How does Chronic Kidney Disease (CKD) contribute to the development of bone mineral disorders?

• CKD primarily disrupts the production and activation of vitamin D in the kidneys, leading to decreased intestinal calcium absorption and reduced bone mineralization.
• CKD impairs the kidneys' ability to regulate phosphate levels, leading to hyperphosphatemia. This triggers increased parathyroid hormone (PTH) release, potentially contributing to bone resorption and bone mineral disorders. (correct)
• CKD directly inhibits the function of osteoblasts, responsible for bone formation, contributing to weakened bones.

Which of the following statements accurately describes the mechanism of action of Vitamin D in bone mineral homeostasis?

• Vitamin D primarily functions as a signaling molecule for osteoblasts, promoting bone formation.
• Vitamin D binds to receptors in the parathyroid gland, inhibiting the release of parathyroid hormone (PTH) and thus reducing bone resorption.
• Vitamin D directly stimulates bone resorption, releasing calcium into the bloodstream.
• Vitamin D acts on the intestines to increase calcium absorption, thereby indirectly promoting bone mineralization. (correct)

In the context of CKD, which of the following medications directly targets the parathyroid gland to reduce hyperparathyroidism?

Cinacalcet (C)

Which of the following pharmacological categories of medications are NOT commonly used in treating CKD mineral and Bone disorders?

Antibiotics (B)

How does 1,25(OH)2D primarily contribute to the increase in serum calcium levels?

By increasing calcium absorption from the gut, ultimately leading to a greater amount of calcium in the blood. (D)

Which hormone primarily regulates serum phosphate levels through its impact on renal excretion?

Fibroblast growth factor 23 (FGF23) (D)

Which of the following best describes the effect of low doses of 1,25(OH)2D on bone formation?

Low doses of 1,25(OH)2D indirectly stimulate bone formation by increasing calcium and phosphate absorption, promoting bone mineral deposition. (D)

In the context of bone mineral homeostasis, what is the primary role of parathyroid hormone (PTH)?

To maintain calcium homeostasis by increasing serum calcium levels and promoting calcium deposition in bone. (C)

The text mentions an indirect effect of 1,25(OH)2D on urinary calcium excretion.
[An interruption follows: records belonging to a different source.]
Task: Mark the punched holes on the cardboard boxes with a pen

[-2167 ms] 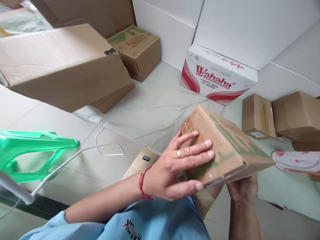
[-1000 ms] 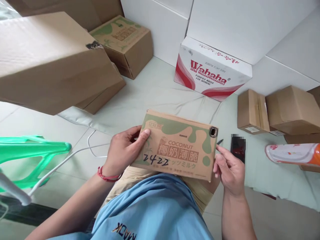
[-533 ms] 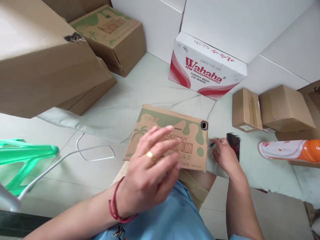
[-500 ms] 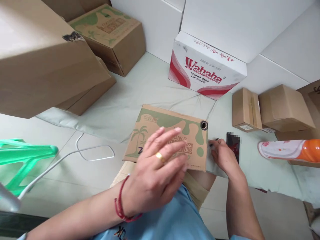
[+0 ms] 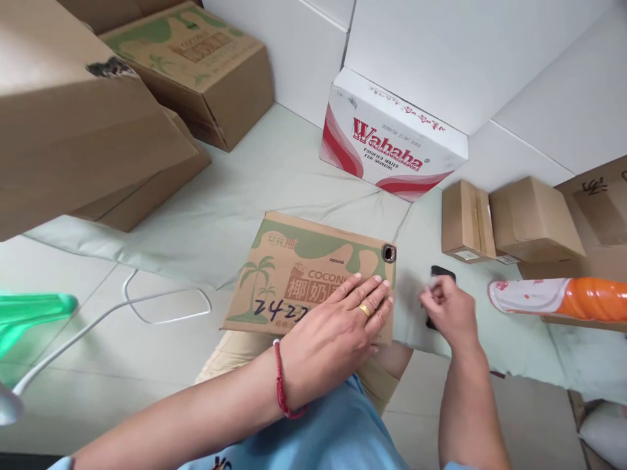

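Observation:
A cardboard box (image 5: 306, 238) printed with green drips, palm trees and "COCONUT" lies across my lap and the edge of the cloth-covered surface. Handwritten black digits show on its lower left, and a dark-rimmed hole marks its upper right corner. My left hand (image 5: 337, 326), with a ring and a red cord bracelet, rests flat on the lower right of the box, fingers stretched out. To the right of the box, my right hand (image 5: 450, 310) is closed in a pinch. Whatever is at its fingertips is small and blurred. A black phone (image 5: 443, 271) lies partly hidden behind that hand.
A Wahaha water carton (image 5: 392, 143) stands against the wall. Several brown boxes (image 5: 533, 219) sit at right, near an orange-and-white bottle (image 5: 563, 299). Large cartons (image 5: 73, 130) crowd the left. A green plastic item (image 5: 39, 313) and a white bent rod (image 5: 169, 320) are at lower left.
My left hand has come down from above the box and moved right, now lying flat on it. My right hand has shifted slightly, from the box's right edge to in front of the phone.

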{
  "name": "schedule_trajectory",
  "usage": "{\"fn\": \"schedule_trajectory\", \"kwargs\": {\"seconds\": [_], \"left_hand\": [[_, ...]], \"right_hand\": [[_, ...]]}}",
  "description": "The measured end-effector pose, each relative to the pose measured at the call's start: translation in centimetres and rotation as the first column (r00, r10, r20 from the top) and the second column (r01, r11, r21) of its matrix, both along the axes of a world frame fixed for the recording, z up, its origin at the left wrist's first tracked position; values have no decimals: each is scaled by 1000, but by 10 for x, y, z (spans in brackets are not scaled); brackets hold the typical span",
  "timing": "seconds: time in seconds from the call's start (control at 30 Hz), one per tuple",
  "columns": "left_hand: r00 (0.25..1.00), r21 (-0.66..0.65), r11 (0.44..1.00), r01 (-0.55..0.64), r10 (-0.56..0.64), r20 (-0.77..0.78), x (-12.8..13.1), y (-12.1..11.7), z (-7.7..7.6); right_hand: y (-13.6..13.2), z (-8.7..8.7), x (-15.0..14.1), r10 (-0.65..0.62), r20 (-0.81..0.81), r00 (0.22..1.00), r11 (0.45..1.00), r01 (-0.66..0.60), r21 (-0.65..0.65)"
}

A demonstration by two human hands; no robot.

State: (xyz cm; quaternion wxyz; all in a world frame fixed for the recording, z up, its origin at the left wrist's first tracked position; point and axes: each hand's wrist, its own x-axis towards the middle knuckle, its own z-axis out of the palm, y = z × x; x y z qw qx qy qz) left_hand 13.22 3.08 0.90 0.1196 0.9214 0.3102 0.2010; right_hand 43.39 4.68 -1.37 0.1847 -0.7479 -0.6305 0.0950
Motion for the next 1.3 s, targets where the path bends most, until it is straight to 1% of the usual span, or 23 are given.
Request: {"fn": "schedule_trajectory", "kwargs": {"seconds": [0.03,0.07,0.1,0.13,0.17,0.2,0.23,0.27,0.3,0.33,0.4,0.5,0.63,0.67,0.73,0.77,0.83,1.0,1.3], "left_hand": [[1000,0,1000,-2,2,8,0,0,0],[1000,3,1000,-4,4,11,-1,1,1],[1000,8,1000,-6,6,12,-1,1,1],[1000,12,1000,-6,6,9,-1,1,1],[1000,16,1000,-4,4,3,-1,1,1],[1000,18,1000,0,0,-5,0,1,1],[1000,20,1000,3,-2,-13,0,1,1],[1000,22,1000,5,-4,-18,0,0,1],[1000,24,1000,6,-5,-20,0,0,1],[1000,25,1000,7,-7,-20,0,0,1],[1000,33,999,5,-4,-10,-1,0,1],[1000,48,999,-4,4,5,-1,0,2],[1000,46,999,-7,7,4,-1,0,3],[1000,43,999,-6,6,7,-1,0,3],[1000,35,999,-9,8,17,-1,0,2],[1000,34,999,-10,9,23,0,0,2],[999,38,999,-12,11,32,0,0,1],[999,87,996,-25,21,44,1,0,0],[999,121,992,-34,29,42,1,-2,-2]], "right_hand": [[-1,5,1,-73,-173,982,981,102,165],[-2,10,0,-96,-358,929,935,207,287],[-2,16,-2,-74,-536,841,885,303,354],[-1,23,-7,-22,-686,728,851,373,369],[0,30,-13,31,-794,607,845,408,345],[2,36,-20,65,-862,503,861,408,303],[4,42,-29,74,-899,432,887,383,257],[6,47,-38,67,-917,394,914,344,215],[8,51,-48,59,-922,382,935,303,186],[10,53,-58,53,-920,389,949,267,168],[15,53,-78,47,-903,428,962,224,157],[23,44,-102,45,-863,503,952,240,190],[30,31,-123,49,-790,611,949,218,227],[31,28,-126,42,-758,651,946,219,241],[32,26,-131,19,-683,730,921,252,295],[32,25,-132,7,-648,762,904,272,329],[32,24,-134,-8,-599,801,884,286,370],[34,24,-135,-13,-556,831,895,258,365],[34,27,-137,-31,-567,823,902,268,339]]}}
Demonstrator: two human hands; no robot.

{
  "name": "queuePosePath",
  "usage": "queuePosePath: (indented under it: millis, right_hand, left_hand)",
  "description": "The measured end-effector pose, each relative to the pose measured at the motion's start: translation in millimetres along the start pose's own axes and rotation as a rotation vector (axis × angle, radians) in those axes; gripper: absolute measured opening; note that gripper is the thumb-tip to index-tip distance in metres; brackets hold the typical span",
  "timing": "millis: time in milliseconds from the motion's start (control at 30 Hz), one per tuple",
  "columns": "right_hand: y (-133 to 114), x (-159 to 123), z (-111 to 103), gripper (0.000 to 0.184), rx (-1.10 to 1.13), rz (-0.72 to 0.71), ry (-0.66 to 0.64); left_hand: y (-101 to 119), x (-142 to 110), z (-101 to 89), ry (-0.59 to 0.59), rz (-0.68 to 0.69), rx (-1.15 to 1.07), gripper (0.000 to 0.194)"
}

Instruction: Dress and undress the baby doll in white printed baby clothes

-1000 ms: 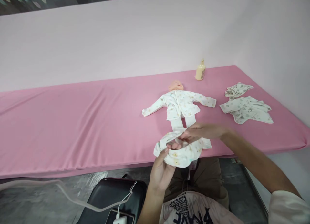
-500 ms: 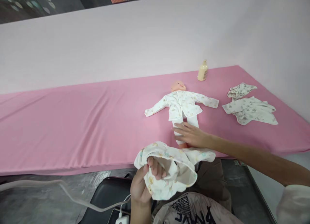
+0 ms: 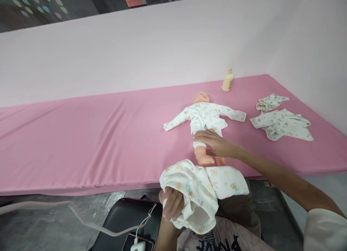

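Observation:
A baby doll (image 3: 201,97) lies on its back in a white printed jacket (image 3: 204,115), its arms spread. White leg coverings (image 3: 200,144) are bunched up, and a bare lower leg (image 3: 202,157) shows below them. My right hand (image 3: 217,143) is across the doll's legs, fingers closed over the white leg cloth. Nearer me, my left hand (image 3: 173,204) is shut on small white printed baby pants (image 3: 197,193). Its fingers are tucked through an opening of the pants, and one pant leg stretches to the right, just in front of the doll's feet.
On the pink-covered table (image 3: 67,142) stand a pale yellow pump bottle (image 3: 228,81) and, to the right, two crumpled printed baby garments (image 3: 284,124). A light wall rises behind. In front are a black chair (image 3: 124,218), a white cable (image 3: 89,224) and a charger (image 3: 138,246).
My right hand has left the pants and moved to the doll's legs; the white leg cloth has ridden up, baring a lower leg. My left hand has brought the pants nearer me.

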State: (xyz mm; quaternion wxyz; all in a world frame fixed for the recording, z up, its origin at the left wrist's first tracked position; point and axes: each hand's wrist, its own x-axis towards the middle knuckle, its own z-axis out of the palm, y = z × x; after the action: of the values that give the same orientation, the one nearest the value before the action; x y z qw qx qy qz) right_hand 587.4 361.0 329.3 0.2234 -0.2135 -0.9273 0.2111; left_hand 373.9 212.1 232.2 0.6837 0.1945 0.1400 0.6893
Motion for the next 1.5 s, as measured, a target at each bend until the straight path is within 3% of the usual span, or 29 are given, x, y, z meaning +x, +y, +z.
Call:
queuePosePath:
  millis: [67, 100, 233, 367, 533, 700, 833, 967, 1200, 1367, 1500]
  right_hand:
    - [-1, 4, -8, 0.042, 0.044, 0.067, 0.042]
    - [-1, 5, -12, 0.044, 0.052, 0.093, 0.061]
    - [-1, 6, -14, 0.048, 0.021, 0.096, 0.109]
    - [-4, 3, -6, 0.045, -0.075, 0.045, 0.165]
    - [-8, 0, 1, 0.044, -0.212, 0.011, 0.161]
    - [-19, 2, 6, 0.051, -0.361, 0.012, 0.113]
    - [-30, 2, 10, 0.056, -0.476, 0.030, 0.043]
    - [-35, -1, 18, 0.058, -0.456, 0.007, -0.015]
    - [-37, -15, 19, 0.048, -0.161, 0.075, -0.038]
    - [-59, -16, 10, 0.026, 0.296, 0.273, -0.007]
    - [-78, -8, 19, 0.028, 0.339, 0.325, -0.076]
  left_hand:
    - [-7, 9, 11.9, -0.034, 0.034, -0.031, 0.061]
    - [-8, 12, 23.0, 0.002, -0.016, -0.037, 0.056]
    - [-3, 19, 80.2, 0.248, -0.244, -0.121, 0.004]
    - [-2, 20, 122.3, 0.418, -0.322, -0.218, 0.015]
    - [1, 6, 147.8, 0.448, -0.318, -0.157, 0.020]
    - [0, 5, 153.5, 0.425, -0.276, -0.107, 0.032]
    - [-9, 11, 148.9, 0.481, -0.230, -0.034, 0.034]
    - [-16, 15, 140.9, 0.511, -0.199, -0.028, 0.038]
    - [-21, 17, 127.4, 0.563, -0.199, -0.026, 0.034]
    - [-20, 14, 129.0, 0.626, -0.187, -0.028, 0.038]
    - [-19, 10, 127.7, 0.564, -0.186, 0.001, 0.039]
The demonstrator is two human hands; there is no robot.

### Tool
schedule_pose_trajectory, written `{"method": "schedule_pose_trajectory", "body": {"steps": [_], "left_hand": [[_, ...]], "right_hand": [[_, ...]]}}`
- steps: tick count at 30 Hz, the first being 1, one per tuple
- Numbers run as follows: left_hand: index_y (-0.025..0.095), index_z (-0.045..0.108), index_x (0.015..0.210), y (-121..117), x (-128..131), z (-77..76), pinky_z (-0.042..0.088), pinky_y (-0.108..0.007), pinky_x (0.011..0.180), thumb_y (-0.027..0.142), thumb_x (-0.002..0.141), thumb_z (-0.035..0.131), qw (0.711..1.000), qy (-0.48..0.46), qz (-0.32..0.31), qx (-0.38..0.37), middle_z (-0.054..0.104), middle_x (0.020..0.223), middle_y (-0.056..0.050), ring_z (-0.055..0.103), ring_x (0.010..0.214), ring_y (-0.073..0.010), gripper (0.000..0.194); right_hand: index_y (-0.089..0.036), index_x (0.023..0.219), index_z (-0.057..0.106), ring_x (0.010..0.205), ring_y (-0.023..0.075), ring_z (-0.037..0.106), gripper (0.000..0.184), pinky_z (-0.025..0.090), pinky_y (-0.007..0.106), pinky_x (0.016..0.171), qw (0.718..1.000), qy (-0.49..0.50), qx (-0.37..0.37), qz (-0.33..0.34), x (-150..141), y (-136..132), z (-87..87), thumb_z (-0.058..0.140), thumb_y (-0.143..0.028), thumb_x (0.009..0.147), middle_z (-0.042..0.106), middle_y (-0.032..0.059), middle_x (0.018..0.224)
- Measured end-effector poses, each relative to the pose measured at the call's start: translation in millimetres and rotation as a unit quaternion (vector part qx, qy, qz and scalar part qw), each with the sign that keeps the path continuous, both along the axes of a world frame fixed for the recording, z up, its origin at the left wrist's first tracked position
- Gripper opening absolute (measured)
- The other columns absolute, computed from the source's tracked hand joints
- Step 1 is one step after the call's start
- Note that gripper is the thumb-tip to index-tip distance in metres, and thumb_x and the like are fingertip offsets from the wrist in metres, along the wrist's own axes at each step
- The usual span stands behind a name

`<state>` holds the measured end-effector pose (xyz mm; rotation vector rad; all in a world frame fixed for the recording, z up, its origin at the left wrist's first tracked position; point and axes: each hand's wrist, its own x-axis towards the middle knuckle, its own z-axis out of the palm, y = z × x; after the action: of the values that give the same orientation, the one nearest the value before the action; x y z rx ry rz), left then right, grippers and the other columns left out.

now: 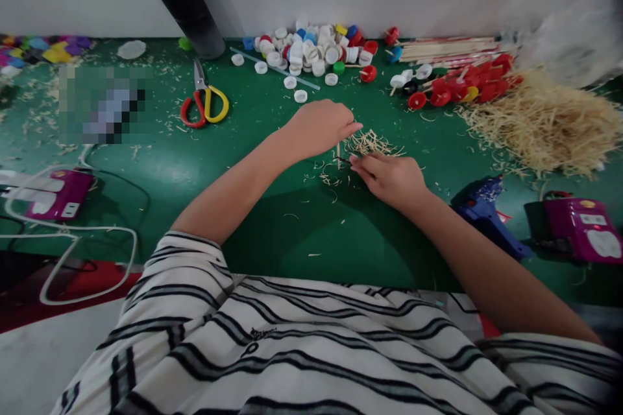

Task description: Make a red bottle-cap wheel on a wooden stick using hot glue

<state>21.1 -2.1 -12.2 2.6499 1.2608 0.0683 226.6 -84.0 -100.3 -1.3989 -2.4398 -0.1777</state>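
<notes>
In the head-worn view, a person in a striped shirt [292, 350] works bare-handed at a green table [272, 233]. The left hand [324, 122], its fingers closed together, appears to pinch the top of a pale stick [338, 155], which stands nearly upright below the fingertips. The right hand [393, 176] grips a thin dark tool [343, 160], thumb and forefinger pressed on it, its tip beside the stick; whether they touch is unclear. Curled shavings [372, 142] lie just beyond. The stick looks light, dry and fairly stiff, likely to snap if bent hard; its upper end seems the surest hold, clear of the tool. The tool looks slim and rigid, best taken well back from its tip. The loose shavings look springy, feather-light and easily scattered.
</notes>
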Motion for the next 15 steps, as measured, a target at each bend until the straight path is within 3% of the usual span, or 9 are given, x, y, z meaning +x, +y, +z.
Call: {"method": "schedule_pose_trajectory", "body": {"steps": [10, 15], "left_hand": [[0.020, 0.058, 0.069, 6, -5, -8.4, 0.036, -0.032, 0.072, 0.047, 0.106, 0.044, 0.999, -0.032, -0.004, 0.024, 0.042, 0.057, -0.002, 0.045, 0.063, -0.0181, 0.048], [0.020, 0.065, 0.071, 5, -3, -7.5, 0.035, -0.035, 0.071, 0.047, 0.106, 0.043, 1.000, -0.013, -0.007, 0.028, 0.050, 0.059, -0.004, 0.047, 0.062, -0.0192, 0.049]], "right_hand": [[-0.023, 0.109, 0.080, 0.066, 0.0143, 0.063, 0.036, 0.018, 0.033, 0.056, 1.000, -0.028, -0.001, -0.001, 0, -10, 0.1, 0.047, -0.037, 0.109, 0.082, 0.0044, 0.090], [-0.027, 0.117, 0.080, 0.066, 0.0139, 0.062, 0.033, 0.016, 0.033, 0.055, 0.998, -0.052, -0.016, 0.014, 5, -15, 0.3, 0.049, -0.034, 0.107, 0.082, 0.0017, 0.091]]}}
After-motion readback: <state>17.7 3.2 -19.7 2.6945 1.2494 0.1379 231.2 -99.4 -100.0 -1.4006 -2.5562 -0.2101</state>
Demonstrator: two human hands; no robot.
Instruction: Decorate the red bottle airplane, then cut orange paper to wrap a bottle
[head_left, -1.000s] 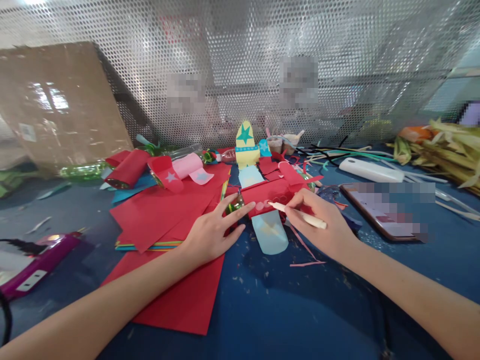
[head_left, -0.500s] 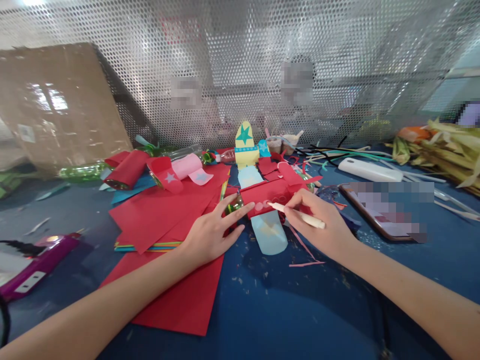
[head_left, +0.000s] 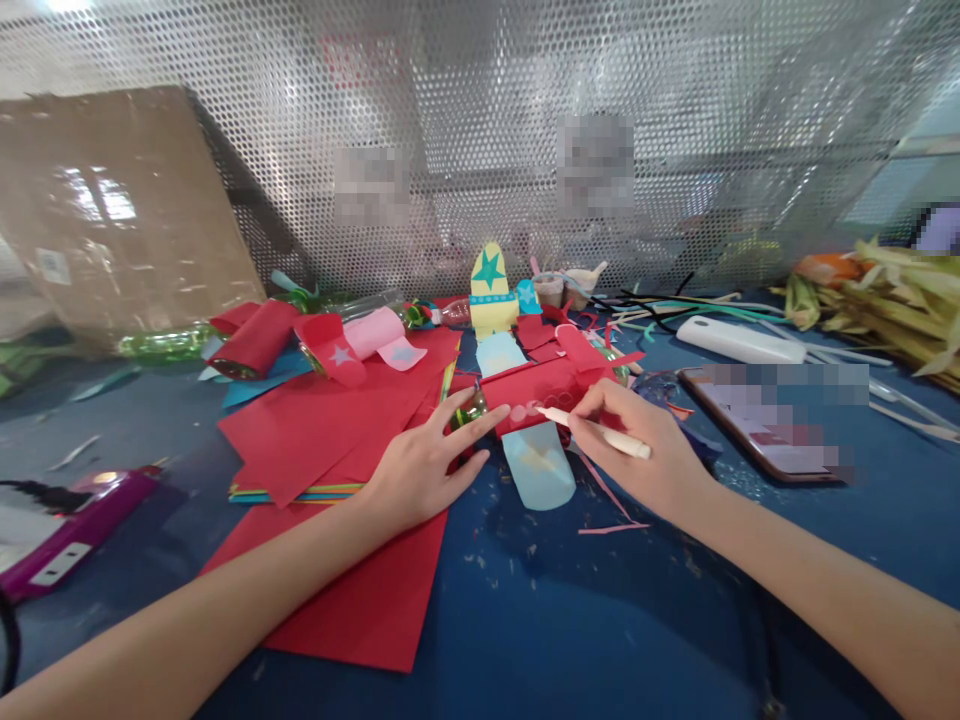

What is the primary mechanism behind this indirect effect?

Suppression of PTH secretion by 1,25(OH)2D, leading to reduced calcium resorption from bone. (A)

Which of the following statements accurately describes the relationship between 1,25(OH)2D and FGF23?

1,25(OH)2D indirectly stimulates FGF23 production, contributing to increased urinary phosphate excretion. (A)

How does calcitonin (CT) influence serum calcium and phosphate levels in pharmacologic concentrations?

Calcitonin inhibits bone resorption, reducing the release of calcium and phosphate into the bloodstream. (A)

Which of the following is NOT a primary function of 1,25(OH)2D in regulating serum calcium and phosphate levels?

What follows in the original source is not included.